DUBAI (Reuters) - A third hearing in the trial of jailed Washington Post correspondent Jason Rezaian on espionage charges took place behind closed doors in Tehran on Monday, Iran's official IRNA news agency reported.
The first and second hearings of Iranian-U.S. citizen Rezaian were held behind closed doors on May 26 and June 8 respectively at the Revolutionary Court in Tehran. Rezaian has been in Tehran's Evin prison since his arrest in July 2014.
"The trial will continue and when the verdict is issued we will announce it to people," judiciary spokesman Gholamhossein Mohseni Ejei said, according to the semi-official ILNA agency.
U.S. President Barack Obama in March urged Iran's government to release Rezaian and two other detained Americans - Saeed Abedini and Amir Hekmati - and to help find Robert Levinson, an American who disappeared in Iran eight years ago.
Iran and the United States have no direct diplomatic relations, hampering efforts to free the detainees.

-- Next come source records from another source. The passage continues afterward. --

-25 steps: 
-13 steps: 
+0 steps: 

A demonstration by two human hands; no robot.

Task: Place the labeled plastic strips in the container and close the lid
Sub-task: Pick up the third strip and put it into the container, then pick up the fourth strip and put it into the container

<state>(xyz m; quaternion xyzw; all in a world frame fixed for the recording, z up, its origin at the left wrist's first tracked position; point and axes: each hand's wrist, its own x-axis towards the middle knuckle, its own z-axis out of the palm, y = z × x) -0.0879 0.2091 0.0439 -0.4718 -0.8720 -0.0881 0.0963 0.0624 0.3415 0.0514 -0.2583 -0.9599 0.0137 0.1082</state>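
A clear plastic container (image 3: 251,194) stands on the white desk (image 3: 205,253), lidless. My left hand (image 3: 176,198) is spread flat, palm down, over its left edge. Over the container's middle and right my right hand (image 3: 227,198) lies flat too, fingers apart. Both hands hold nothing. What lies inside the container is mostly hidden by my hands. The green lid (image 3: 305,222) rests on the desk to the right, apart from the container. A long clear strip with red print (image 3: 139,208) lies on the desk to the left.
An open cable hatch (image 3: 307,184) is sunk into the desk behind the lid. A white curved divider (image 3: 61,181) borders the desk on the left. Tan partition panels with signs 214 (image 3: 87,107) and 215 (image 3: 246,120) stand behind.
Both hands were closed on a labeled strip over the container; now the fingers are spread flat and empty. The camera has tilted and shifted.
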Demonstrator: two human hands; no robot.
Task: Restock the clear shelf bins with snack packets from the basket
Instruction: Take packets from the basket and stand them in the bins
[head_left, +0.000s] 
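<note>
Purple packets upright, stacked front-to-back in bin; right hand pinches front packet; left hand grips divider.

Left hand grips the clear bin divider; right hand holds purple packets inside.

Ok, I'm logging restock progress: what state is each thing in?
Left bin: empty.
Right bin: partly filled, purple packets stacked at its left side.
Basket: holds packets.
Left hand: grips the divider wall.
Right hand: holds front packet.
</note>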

Ties were cut following the 1979 Islamic revolution.
Rezaian's lawyer, Leila Ahsan, told Tasnim news agency in May after the first hearing that he had been charged with espionage for collecting confidential information, handing it to hostile governments, writing a letter to Obama, and acting against national security.
Rezaian's wife Yeganeh Salehi and a woman photojournalist who were detained with him but later released also went on trial last month, Iranian media reported.
Washington has rejected the espionage charges against Rezaian as "absurd". His brother Ali told Reuters Television in May that Rezaian, the Post's Tehran bureau chief, had lost 40 pounds (18 kg) in prison.
Tehran and six world powers, including the United States, are trying to meet a deadline later on Monday for a final nuclear deal to end a decade-old standoff with the West.